名無しさんは踵を返すと、門ではなく、父親の室へと向かった。
何か有った時にはと、一応、初めて城を訪れた時に場所を教えてもらっている。
もしかしたら、父親の室がある棟に行けば、于禁に会えるかもしれないと言う期待が彼女の胸にあった事は否めない。
「ええと・・・確か、こっちだったわよね」
曖昧な記憶を頼りに廊下を進んでいた彼女が、迷った事に気付いたのは、西の空の片隅に夜が訪れ始めた頃だった。
「嫌だ、私ったら・・・どこに居るのかしら」
辺りを見回してみても、さっぱり見当が付かない。
城内は似たような造りで、戻ろうにも戻る方向すら分からなかった。
無意識に体を震わせたのは、足元から這い上がって来る冷たさだけの所為ではないだろう。
「困ったわ・・・」
と、呟く彼女の耳に、その時、近くで何かを報せるように大きな音が届いた。
銅鑼か、太鼓か、どちらにしろ、鼓膜を震わせる程の音量に名無しさんは悲鳴を上げ、その場に踞る。
彼女は生来、雷のような大きな音が苦手だった。
続け様に響く音に両手で耳を塞ぎ、ぎゅっと目を閉じて耐えていたのは、ほんの短い間だっただろうが、恐怖を覚えている名無しさんには途方もなく長く感じられた。
残響の頃になって、漸くの思いで耳から両手を離す。
一体、何だったのかしらと、思うのも束の間、今度はざわざわと話し声が聞こえ、名無しさんは顔を上げた。

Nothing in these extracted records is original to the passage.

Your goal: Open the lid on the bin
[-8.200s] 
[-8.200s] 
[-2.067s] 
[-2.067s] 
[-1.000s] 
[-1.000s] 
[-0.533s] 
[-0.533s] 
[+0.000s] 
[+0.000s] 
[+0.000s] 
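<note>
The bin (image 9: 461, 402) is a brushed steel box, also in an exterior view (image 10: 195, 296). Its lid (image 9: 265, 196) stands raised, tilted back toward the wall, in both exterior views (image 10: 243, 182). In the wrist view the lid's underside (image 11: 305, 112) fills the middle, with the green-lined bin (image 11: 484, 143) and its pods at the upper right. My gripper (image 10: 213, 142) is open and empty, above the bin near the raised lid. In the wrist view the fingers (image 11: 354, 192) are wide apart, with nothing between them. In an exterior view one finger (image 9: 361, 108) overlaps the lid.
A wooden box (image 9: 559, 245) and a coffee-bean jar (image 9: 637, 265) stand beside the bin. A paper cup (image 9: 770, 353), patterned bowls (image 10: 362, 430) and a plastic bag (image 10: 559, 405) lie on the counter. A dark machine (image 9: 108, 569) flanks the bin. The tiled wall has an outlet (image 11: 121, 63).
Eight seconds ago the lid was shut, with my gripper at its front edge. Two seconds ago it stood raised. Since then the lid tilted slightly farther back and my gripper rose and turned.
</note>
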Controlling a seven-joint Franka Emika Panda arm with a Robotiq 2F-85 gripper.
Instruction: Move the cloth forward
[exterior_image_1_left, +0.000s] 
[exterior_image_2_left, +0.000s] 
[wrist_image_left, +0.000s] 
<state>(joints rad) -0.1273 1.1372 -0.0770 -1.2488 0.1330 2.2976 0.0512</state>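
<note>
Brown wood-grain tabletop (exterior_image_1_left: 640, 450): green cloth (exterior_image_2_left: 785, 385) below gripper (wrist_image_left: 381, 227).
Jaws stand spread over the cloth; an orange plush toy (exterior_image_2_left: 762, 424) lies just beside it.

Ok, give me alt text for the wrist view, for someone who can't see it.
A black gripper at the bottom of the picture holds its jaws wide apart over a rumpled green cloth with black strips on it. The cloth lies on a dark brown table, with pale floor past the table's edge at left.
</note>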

複数の声の塊は少しずつ、こちらへ近付いて来ていると分かる。
相手が誰であれ、廊下に座り込んだままではみっともない。
名無しさんは慌てて立ち上がる、つもりだったが、どうやら、腰を抜かしてしまったようだった。
動こうにも動けず、おろおろとしている内に、その集団、鍛練をしていたらしい、具足に身に着けた男性たちが座り込んだままの名無しさんの姿に気付いて、驚いたように一様に目を丸くする。
「あ、あの・・・私・・・」
彼らに何かを伝えようとする彼女の声はか細く震えていた。
「名無しさん・・・殿?」
と、彼らの背後から、聞き覚えのある声で名を呼ばれ、名無しさんは視線を巡らせる。
初めて会った時とは装いが異なるが、忘れもしない、于禁の凛とした姿がそこにあった。
「于禁、様・・・」
名無しさんは安堵して彼の名を呟く。
于禁は具足の音を立てて人を掻き分け、彼女に近付くと、その傍らに膝を着いた。
「このような所で、何を・・・」
そう言いながら差し出した手に、するりと滑り込んで来た名無しさんの小さな手の、酷く冷たい感触に息を飲む。
こんなに冷たくなるまで、一体、何をしていたのか。
いや、問い掛けるより温める方が先か。
「失礼」
于禁は短く断りの言葉を放ち、彼女の膝の裏と背中に手を回した。
そのまま軽々と抱え上げ、名無しさんは彼の腕の中で目を瞬かせる。
「えっ・・・う、于禁様!?」
「ご不快でしょうが、暫く、ご辛抱を」
名無しさんが答えるよりも早く、その傍らに置いてあった二胡を部下に持たせ、于禁は廊下を進み始めた。